B-cell-dependent memory T cells impede nonmyeloablative mixed chimerism induction in presensitized mice.

Presensitization to HLA antigens limits the success of organ transplantation. The achievement of donor-specific tolerance via mixed chimerism could improve outcomes of transplantation in presensitized patients. In presensitized B-cell-deficient µMT B6 mice, we developed nonmyeloablative bone marrow transplantation (BMT) regimens that successfully tolerized presensitized T cells, achieving long-term (LT) multilineage chimerism and tolerance to donor-type skin. To apply these regimens in wild-type (WT) animals while avoiding antibody-mediated destruction of donor bone marrow cells, presensitized WT B6 mice were rested >2 years to allow alloantibody clearance. However, chimerism and tolerance were not reliably achieved in LT presensitized WT B6 mice in which alloantibody had declined to minimal or undetectable levels before BMT. Strong antidonor memory T-cell responses were detected in LT presensitized WT B6 mice after rejection of donor bone marrow (BM) occurred, whereas levels of alloantibody remained consistently low. In contrast, presensitized µMT B6 mice had diminished memory T-cell responses compared to WT B6 mice. These data implicate T-cell memory, but not alloantibody, in rejection of donor BM in LT presensitized WT mice.

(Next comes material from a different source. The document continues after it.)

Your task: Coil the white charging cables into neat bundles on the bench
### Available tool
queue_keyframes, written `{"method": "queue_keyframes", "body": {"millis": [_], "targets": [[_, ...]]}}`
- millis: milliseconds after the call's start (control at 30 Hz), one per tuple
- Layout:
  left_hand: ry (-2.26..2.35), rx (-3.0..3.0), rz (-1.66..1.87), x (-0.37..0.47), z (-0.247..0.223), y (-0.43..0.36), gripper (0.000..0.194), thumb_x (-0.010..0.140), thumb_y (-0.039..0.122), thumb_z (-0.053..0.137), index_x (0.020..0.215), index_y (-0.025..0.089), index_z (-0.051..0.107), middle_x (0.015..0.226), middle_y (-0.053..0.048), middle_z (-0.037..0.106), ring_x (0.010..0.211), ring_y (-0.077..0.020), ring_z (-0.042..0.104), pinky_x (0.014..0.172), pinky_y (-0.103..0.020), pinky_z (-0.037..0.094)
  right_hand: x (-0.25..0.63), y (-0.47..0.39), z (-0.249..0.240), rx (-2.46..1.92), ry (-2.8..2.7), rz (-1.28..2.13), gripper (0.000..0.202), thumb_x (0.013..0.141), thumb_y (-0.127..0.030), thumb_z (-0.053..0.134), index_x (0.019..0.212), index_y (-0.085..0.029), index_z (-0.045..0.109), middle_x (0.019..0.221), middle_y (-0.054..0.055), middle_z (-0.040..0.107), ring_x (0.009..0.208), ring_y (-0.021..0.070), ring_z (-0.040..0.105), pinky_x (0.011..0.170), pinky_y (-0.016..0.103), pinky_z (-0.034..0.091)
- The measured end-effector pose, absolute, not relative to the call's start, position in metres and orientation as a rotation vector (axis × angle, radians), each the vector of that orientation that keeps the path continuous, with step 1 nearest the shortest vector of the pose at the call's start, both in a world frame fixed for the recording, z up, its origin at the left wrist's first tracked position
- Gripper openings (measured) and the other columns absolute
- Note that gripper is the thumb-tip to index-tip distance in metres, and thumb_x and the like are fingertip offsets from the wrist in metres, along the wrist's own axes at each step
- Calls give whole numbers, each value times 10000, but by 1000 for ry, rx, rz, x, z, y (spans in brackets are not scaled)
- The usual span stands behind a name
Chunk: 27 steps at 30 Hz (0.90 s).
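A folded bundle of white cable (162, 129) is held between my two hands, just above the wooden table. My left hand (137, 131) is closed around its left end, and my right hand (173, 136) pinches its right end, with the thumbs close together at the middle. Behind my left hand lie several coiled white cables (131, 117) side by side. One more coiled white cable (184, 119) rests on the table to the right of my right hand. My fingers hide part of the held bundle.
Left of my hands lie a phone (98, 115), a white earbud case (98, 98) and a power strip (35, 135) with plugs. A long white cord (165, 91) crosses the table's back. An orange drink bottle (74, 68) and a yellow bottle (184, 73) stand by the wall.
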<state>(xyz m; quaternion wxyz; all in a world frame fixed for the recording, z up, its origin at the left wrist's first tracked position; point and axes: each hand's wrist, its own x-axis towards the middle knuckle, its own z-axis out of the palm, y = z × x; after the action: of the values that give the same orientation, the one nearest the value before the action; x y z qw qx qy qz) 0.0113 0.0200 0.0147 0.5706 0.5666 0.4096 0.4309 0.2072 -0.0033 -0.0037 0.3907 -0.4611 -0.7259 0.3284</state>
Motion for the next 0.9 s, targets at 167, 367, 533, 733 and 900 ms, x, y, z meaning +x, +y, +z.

Recipient dendritic cells, but not B cells, are required antigen-presenting cells for peripheral alloreactive CD8+ T-cell tolerance.

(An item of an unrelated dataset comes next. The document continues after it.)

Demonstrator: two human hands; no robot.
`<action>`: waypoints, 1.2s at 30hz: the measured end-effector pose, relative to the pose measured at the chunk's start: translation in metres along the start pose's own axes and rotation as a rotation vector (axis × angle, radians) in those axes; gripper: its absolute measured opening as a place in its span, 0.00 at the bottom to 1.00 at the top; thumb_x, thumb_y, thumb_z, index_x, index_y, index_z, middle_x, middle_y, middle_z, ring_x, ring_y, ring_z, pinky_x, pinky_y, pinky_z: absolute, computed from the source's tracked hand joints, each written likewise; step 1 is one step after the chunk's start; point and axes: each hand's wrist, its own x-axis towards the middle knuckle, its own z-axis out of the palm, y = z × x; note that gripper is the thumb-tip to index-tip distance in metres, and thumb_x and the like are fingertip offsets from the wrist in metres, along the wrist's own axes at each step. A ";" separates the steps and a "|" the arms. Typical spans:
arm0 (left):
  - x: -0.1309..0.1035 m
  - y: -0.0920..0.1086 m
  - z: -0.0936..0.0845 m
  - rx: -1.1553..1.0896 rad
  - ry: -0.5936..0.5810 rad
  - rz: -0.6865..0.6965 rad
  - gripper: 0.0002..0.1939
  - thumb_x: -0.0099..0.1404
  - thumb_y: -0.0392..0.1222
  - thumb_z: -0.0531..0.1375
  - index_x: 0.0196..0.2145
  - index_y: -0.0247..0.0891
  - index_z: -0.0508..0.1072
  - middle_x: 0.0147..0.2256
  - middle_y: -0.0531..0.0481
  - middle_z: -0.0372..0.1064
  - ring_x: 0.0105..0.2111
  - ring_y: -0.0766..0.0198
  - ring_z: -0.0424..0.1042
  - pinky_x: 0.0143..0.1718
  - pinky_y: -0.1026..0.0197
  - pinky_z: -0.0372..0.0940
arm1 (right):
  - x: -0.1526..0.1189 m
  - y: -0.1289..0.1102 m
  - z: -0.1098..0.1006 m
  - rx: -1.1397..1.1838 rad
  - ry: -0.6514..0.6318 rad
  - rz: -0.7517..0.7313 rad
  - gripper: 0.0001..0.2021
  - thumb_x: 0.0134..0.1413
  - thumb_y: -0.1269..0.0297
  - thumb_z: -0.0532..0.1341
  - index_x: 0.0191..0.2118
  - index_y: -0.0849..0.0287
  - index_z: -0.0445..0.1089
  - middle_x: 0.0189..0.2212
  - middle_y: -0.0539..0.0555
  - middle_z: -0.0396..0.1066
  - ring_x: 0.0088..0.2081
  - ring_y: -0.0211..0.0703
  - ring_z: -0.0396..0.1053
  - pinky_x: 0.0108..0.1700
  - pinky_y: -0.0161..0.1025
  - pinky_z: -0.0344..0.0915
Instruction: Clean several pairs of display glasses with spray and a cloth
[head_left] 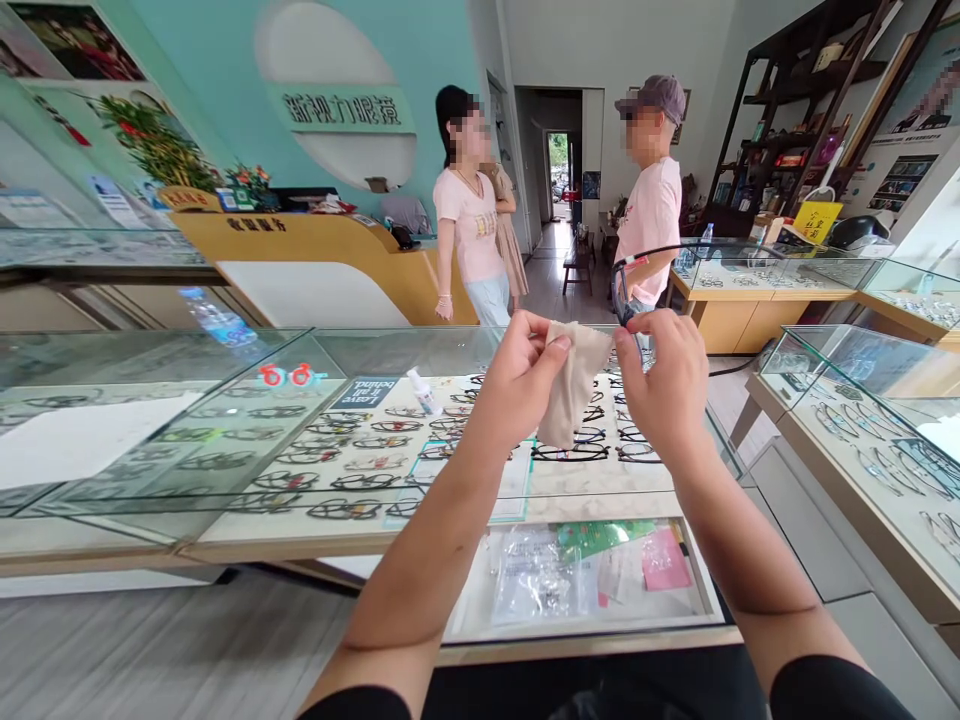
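Observation:
Both my arms reach out over a glass display case (247,492). Pinched in my left hand (523,375) is a beige cleaning cloth (576,385), which hangs down from the thumb and fingers. My right hand (664,375) grips a pair of dark-framed eyeglasses (621,292) by the lens end, with one temple arm stretching away to the right. Cloth and eyeglasses are close together; whether they touch I cannot tell. Below my hands, rows of eyeglass frames (570,453) lie under the glass. A white spray bottle (424,391) is seen left of my left forearm.
An open drawer (469,625) below the case holds plastic bags and papers. A water bottle (217,318) and red round glasses (287,375) are to the left. Beyond the case are a person in pink (472,220) and a capped person (651,200). Another case (862,440) stands right.

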 end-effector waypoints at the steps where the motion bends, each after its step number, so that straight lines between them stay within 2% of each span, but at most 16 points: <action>1: 0.002 -0.001 -0.004 0.046 0.026 0.038 0.15 0.71 0.52 0.67 0.40 0.45 0.65 0.30 0.55 0.71 0.30 0.63 0.73 0.31 0.62 0.67 | 0.002 0.001 -0.005 0.108 -0.019 0.024 0.07 0.71 0.62 0.59 0.38 0.53 0.69 0.39 0.55 0.79 0.43 0.51 0.70 0.48 0.49 0.63; 5: 0.007 -0.003 -0.020 0.218 0.139 0.278 0.09 0.75 0.49 0.63 0.42 0.45 0.68 0.33 0.55 0.67 0.29 0.66 0.68 0.31 0.62 0.65 | 0.010 0.002 -0.023 0.541 -0.173 0.149 0.08 0.69 0.59 0.63 0.36 0.52 0.70 0.37 0.52 0.79 0.42 0.46 0.72 0.50 0.47 0.66; 7: 0.007 0.000 -0.027 0.286 0.125 0.395 0.09 0.75 0.52 0.62 0.47 0.47 0.70 0.34 0.54 0.67 0.28 0.65 0.66 0.30 0.60 0.64 | 0.013 0.004 -0.029 0.720 -0.271 0.217 0.09 0.68 0.56 0.65 0.36 0.52 0.72 0.36 0.52 0.79 0.41 0.44 0.73 0.49 0.46 0.67; 9: 0.007 0.005 -0.033 0.390 0.077 0.513 0.19 0.72 0.58 0.66 0.54 0.48 0.71 0.39 0.51 0.71 0.32 0.62 0.70 0.35 0.57 0.68 | 0.016 0.007 -0.034 0.866 -0.379 0.278 0.10 0.65 0.54 0.68 0.35 0.53 0.73 0.35 0.51 0.80 0.39 0.43 0.74 0.47 0.44 0.69; 12: 0.007 0.014 -0.037 0.599 0.010 0.691 0.37 0.62 0.66 0.73 0.62 0.47 0.71 0.54 0.44 0.76 0.51 0.51 0.75 0.55 0.49 0.71 | 0.019 0.011 -0.038 1.027 -0.572 0.351 0.12 0.62 0.54 0.71 0.33 0.54 0.74 0.32 0.51 0.80 0.36 0.41 0.75 0.46 0.42 0.70; 13: 0.007 0.017 -0.037 0.654 -0.016 0.738 0.40 0.61 0.68 0.73 0.63 0.47 0.72 0.58 0.42 0.75 0.57 0.47 0.74 0.60 0.47 0.68 | 0.020 0.013 -0.039 1.064 -0.631 0.369 0.12 0.61 0.54 0.72 0.33 0.54 0.75 0.31 0.51 0.80 0.36 0.41 0.76 0.45 0.41 0.70; 15: 0.007 0.020 -0.037 0.723 -0.061 0.812 0.41 0.61 0.70 0.73 0.64 0.47 0.72 0.61 0.41 0.75 0.62 0.44 0.72 0.64 0.44 0.65 | 0.021 0.014 -0.038 1.110 -0.720 0.394 0.12 0.60 0.55 0.73 0.33 0.55 0.76 0.31 0.51 0.81 0.35 0.40 0.77 0.44 0.40 0.71; 19: 0.007 0.021 -0.036 0.784 -0.078 0.902 0.38 0.63 0.69 0.72 0.63 0.47 0.74 0.57 0.41 0.79 0.57 0.46 0.76 0.61 0.45 0.66 | 0.022 0.014 -0.037 1.147 -0.820 0.394 0.12 0.59 0.55 0.73 0.31 0.56 0.76 0.29 0.51 0.81 0.34 0.41 0.77 0.43 0.39 0.71; 24: 0.004 0.023 -0.037 0.792 -0.089 0.964 0.30 0.65 0.67 0.71 0.56 0.47 0.79 0.50 0.45 0.82 0.48 0.51 0.78 0.54 0.49 0.68 | 0.023 0.012 -0.040 1.122 -0.882 0.386 0.15 0.58 0.52 0.75 0.30 0.55 0.76 0.28 0.52 0.81 0.33 0.41 0.77 0.42 0.40 0.73; 27: 0.003 0.025 -0.038 0.812 -0.087 1.006 0.26 0.66 0.65 0.71 0.53 0.47 0.80 0.48 0.46 0.82 0.46 0.53 0.78 0.51 0.51 0.69 | 0.022 0.010 -0.041 1.064 -0.852 0.357 0.18 0.59 0.46 0.74 0.30 0.54 0.77 0.28 0.51 0.82 0.34 0.42 0.78 0.44 0.41 0.75; 30: 0.004 0.025 -0.038 0.798 -0.028 1.034 0.26 0.65 0.65 0.71 0.51 0.47 0.80 0.45 0.48 0.81 0.44 0.55 0.78 0.47 0.52 0.70 | 0.018 0.010 -0.042 1.033 -0.727 0.323 0.25 0.64 0.35 0.65 0.33 0.54 0.80 0.30 0.52 0.83 0.35 0.45 0.80 0.44 0.43 0.77; 33: 0.006 0.025 -0.039 0.688 0.090 1.079 0.28 0.60 0.64 0.74 0.52 0.48 0.79 0.43 0.49 0.79 0.43 0.55 0.77 0.46 0.51 0.70 | 0.015 0.011 -0.042 0.992 -0.477 0.207 0.27 0.68 0.33 0.60 0.41 0.54 0.82 0.37 0.54 0.84 0.41 0.46 0.82 0.48 0.46 0.80; 36: 0.008 0.026 -0.040 0.610 0.203 1.085 0.30 0.57 0.66 0.75 0.51 0.49 0.79 0.41 0.49 0.77 0.42 0.54 0.76 0.45 0.51 0.70 | 0.012 0.013 -0.043 0.802 -0.202 -0.059 0.22 0.66 0.39 0.67 0.52 0.51 0.79 0.48 0.54 0.81 0.51 0.50 0.81 0.59 0.51 0.78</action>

Induction of mixed allogeneic chimerism is a promising approach for achieving donor-specific tolerance, thereby obviating the need for life-long immunosuppression for solid organ allograft acceptance. In mice receiving a low dose (3Gy) of total body irradiation, allogeneic bone marrow transplantation combined with anti-CD154 tolerizes peripheral CD4 and CD8 T cells, allowing achievement of mixed chimerism with specific tolerance to donor. With this approach, peripheral CD8 T-cell tolerance requires recipient MHC class II, CD4 T cells, B cells and DCs. Recipient-type B cells from chimeras that were tolerant to donor still promoted CD8 T-cell tolerance, but their role could not be replaced by donor-type B cells. Using recipients whose B cells or DCs specifically lack MHC class I and/or class II or lack CD80 and CD86, we demonstrate that dendritic cells (DCs) must express CD80/86 and either MHC class I or class II to promote CD8 tolerance. In contrast, B cells, though required, did not need to express MHC class I or class II or CD80/86 to promote CD8 tolerance. Moreover, recipient IDO and IL-10 were not required. Thus, antigen presentation by recipient DCs and not by B cells is critical for peripheral alloreactive CD8 T cell tolerance.